◆ **SOURCE DATA**:
_ _ _ _ _ _ _

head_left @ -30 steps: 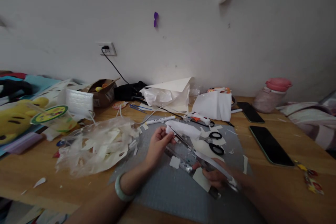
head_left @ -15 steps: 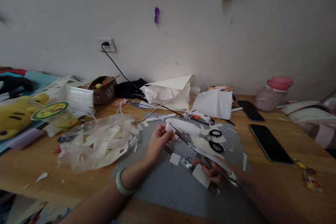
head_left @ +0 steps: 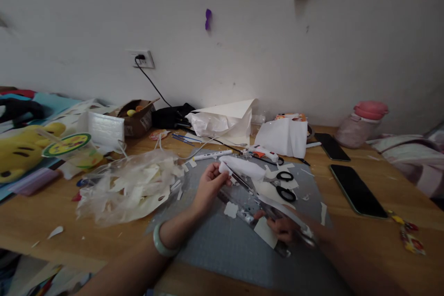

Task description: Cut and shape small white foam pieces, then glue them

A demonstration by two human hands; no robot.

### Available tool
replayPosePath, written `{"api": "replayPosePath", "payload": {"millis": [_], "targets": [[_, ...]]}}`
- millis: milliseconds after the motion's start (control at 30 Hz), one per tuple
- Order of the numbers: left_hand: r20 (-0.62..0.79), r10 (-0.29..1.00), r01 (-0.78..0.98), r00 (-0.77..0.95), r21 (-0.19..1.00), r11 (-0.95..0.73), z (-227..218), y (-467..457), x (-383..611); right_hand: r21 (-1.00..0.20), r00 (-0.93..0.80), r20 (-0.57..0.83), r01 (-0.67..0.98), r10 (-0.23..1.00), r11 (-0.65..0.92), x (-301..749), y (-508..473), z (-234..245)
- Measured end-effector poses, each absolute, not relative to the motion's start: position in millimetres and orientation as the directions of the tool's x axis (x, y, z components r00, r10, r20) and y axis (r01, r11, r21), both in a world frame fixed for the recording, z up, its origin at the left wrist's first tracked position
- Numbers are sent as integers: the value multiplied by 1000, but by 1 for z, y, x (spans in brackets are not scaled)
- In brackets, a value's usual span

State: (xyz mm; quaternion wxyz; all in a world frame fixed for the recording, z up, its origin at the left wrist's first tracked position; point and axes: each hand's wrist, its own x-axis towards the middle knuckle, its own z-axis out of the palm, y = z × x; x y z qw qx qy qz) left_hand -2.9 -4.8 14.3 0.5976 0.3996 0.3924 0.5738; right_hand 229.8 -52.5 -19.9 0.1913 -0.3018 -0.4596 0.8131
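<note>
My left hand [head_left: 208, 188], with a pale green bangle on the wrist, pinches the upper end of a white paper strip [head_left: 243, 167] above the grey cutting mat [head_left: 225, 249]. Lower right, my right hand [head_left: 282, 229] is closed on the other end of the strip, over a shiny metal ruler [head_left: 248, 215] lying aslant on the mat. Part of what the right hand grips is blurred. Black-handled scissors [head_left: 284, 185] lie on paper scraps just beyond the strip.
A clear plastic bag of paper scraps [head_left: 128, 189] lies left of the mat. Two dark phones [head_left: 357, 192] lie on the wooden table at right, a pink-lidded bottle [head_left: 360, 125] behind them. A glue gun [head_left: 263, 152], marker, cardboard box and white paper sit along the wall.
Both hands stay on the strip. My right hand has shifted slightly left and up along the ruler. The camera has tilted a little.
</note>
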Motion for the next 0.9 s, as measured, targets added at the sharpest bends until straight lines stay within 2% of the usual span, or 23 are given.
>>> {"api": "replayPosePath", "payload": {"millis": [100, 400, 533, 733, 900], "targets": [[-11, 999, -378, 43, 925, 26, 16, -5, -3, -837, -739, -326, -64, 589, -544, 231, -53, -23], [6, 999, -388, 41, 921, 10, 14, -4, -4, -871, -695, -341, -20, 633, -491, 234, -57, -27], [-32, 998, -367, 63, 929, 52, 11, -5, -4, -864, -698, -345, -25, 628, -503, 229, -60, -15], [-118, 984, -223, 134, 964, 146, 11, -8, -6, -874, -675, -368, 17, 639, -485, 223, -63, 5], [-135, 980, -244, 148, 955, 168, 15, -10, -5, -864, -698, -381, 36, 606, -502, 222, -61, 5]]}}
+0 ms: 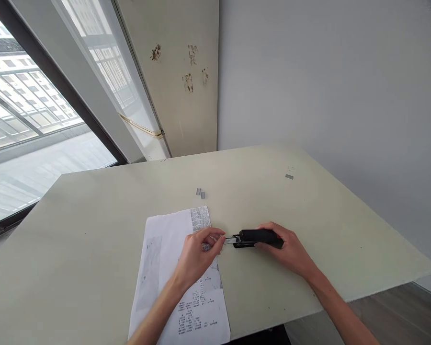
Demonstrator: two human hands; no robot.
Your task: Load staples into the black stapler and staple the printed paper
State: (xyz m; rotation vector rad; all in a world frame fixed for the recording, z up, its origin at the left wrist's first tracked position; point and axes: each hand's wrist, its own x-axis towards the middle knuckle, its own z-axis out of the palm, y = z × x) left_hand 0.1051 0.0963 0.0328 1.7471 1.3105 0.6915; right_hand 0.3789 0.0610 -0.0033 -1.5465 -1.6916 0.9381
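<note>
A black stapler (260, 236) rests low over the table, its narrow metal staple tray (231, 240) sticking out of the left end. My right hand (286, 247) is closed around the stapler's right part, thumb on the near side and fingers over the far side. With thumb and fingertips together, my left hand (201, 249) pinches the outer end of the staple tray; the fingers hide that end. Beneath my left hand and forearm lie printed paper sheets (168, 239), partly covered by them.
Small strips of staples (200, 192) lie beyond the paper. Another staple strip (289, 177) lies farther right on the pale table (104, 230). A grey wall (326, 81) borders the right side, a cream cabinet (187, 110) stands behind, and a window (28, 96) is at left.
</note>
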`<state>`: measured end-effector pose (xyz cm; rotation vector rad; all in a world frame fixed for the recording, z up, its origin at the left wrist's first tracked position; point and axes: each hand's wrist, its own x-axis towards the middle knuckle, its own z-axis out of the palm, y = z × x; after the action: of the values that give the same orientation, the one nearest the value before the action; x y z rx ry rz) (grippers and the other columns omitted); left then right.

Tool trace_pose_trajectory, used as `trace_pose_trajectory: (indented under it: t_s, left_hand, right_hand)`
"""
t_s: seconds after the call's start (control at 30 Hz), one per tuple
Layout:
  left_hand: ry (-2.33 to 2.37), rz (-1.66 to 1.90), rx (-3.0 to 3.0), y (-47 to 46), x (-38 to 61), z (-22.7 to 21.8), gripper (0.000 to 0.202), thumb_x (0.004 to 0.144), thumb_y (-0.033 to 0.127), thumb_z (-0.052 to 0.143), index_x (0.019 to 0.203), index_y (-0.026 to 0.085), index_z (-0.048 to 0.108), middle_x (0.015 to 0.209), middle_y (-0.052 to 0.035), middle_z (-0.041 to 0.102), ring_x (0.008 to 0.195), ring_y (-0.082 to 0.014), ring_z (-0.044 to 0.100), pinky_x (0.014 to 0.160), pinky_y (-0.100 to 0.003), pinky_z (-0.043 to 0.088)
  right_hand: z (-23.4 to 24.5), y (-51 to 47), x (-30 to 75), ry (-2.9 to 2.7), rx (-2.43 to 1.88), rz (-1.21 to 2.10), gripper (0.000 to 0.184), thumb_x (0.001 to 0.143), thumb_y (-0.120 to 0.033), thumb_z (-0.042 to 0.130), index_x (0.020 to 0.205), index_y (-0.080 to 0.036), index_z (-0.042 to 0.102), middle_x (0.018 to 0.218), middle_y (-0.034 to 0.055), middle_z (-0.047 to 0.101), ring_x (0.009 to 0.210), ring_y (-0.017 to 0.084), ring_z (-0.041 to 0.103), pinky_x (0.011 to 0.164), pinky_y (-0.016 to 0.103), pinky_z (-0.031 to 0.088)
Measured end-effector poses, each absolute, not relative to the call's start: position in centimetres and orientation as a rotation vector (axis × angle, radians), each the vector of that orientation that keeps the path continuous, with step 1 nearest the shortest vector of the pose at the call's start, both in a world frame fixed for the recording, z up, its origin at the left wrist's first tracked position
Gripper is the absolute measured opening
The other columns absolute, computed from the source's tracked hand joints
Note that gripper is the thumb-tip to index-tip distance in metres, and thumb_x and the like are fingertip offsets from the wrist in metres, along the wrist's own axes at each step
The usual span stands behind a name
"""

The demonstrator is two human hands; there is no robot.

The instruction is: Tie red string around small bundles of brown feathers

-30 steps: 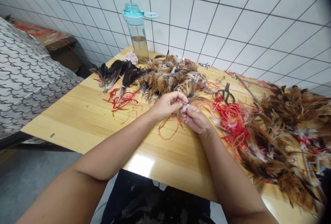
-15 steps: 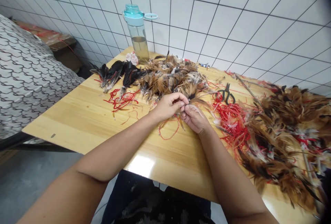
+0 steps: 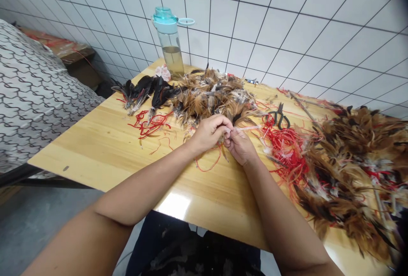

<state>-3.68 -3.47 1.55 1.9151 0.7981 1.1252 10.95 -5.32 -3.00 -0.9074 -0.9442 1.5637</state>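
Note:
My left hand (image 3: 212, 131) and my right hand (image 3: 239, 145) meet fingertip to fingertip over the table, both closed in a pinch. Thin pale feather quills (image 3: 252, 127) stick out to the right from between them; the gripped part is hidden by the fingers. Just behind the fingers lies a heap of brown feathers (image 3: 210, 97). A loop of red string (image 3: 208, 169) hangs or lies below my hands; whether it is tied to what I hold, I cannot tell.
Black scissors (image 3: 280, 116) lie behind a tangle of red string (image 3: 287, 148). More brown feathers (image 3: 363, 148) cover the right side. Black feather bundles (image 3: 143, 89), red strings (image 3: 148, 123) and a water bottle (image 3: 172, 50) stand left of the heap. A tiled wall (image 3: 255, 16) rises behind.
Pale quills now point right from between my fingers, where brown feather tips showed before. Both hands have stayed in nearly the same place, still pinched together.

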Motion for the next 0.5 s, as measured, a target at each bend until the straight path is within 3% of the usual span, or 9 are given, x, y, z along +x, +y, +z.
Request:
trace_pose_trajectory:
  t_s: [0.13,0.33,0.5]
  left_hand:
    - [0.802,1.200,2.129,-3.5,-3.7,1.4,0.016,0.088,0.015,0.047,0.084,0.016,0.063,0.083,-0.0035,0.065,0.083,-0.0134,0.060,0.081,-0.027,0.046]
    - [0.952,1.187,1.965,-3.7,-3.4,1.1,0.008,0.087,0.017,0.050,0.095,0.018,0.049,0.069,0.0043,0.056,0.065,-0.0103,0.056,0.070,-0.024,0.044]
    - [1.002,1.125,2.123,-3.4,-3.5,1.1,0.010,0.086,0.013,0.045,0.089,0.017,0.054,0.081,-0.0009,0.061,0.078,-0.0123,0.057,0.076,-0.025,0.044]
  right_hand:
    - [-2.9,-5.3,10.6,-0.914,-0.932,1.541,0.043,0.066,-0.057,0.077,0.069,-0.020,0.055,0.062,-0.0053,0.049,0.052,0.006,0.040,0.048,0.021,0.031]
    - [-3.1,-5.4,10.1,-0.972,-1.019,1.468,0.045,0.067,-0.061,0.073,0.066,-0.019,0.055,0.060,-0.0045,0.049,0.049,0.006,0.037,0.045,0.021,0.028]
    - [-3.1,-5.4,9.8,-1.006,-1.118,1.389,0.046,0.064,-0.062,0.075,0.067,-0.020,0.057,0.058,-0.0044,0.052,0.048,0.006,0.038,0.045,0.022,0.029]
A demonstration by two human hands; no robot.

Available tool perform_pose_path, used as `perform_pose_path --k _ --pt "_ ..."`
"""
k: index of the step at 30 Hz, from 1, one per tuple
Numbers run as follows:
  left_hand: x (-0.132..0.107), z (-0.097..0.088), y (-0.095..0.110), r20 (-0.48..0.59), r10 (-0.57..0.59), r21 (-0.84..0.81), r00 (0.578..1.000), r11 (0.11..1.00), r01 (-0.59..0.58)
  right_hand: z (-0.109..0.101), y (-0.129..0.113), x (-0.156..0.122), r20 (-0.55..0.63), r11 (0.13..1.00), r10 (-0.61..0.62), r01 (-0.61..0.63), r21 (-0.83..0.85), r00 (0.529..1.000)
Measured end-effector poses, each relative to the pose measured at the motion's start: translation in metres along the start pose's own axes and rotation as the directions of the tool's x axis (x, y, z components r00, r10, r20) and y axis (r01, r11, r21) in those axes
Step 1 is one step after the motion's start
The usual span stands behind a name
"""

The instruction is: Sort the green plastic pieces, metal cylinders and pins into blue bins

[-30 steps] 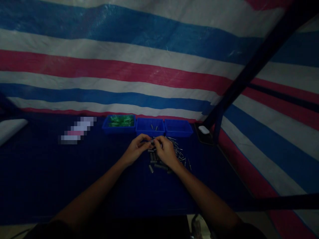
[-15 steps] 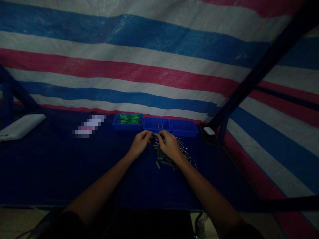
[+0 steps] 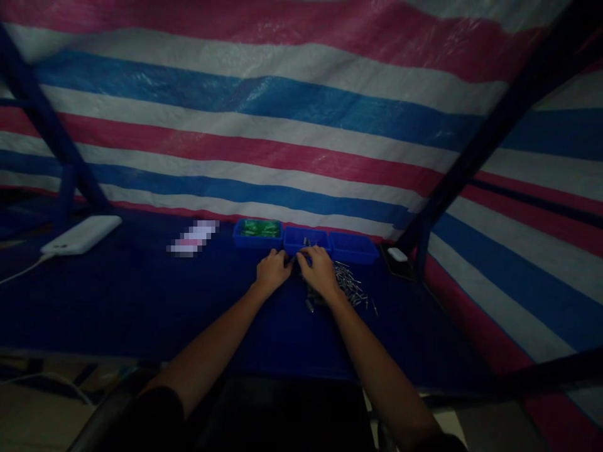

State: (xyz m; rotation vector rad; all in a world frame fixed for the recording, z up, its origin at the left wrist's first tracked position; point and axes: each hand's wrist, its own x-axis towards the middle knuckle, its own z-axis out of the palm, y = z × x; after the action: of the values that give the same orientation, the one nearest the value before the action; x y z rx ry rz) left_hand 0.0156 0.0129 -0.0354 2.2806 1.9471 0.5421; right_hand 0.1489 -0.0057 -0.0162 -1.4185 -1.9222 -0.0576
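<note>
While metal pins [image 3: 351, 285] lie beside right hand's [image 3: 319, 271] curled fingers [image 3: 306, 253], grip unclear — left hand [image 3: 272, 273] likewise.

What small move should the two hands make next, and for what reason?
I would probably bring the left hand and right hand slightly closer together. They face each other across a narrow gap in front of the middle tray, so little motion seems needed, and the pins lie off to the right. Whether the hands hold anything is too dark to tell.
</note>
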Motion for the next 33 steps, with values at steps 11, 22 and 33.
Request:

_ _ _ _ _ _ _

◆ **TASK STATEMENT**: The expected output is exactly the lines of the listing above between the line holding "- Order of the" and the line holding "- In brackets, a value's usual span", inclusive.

◆ **ANSWER BOX**:
- Order of the numbers: left_hand: r20 (-0.62..0.79), r10 (-0.29..1.00), r01 (-0.78..0.98), r00 (-0.77..0.95), r21 (-0.19..1.00), r11 (-0.95..0.73), z (-227..218), y (-467..457), x (-383..611); right_hand: r21 (-1.00..0.20), r00 (-0.93..0.80), r20 (-0.57..0.83), r01 (-0.67..0.98), r10 (-0.23..1.00), r11 (-0.65..0.92), x (-301..749), y (-508..473), z (-234..245)
- Measured end-effector poses, each absolute, not relative to the motion's start: position in millimetres and orientation as the directions of the tool's x axis (x, y, z components r00, r10, r20) and y axis (r01, r11, r21), both in a world frame fixed for the recording, z up, its origin at the left wrist's first tracked position
- Numbers are sent as integers: the value multiplied by 1000, but by 1 for z, y, x (spans in brackets are not scaled)
- In brackets, a value's usual span

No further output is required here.